Instructions for the task: Your answer must hold only the lines below from the line containing "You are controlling" through the line containing "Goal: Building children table", each reproduced exactly.

____________

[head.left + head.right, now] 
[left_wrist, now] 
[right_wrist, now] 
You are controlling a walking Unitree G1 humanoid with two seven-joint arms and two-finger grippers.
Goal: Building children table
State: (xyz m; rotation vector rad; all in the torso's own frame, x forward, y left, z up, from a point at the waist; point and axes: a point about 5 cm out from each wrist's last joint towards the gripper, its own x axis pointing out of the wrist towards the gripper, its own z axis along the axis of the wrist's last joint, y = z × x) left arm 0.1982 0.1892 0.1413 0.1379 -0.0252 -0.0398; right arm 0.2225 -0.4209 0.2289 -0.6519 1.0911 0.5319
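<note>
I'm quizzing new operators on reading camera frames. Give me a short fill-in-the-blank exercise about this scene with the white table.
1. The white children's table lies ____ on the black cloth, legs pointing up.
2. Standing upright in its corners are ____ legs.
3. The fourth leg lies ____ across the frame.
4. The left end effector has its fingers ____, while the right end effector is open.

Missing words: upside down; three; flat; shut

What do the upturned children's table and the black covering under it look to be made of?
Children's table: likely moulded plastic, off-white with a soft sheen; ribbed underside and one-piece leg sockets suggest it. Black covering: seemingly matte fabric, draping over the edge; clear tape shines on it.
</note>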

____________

Result:
You are controlling a walking Unitree G1 humanoid with two seven-joint arms and two-finger grippers.
Goal: Building children table

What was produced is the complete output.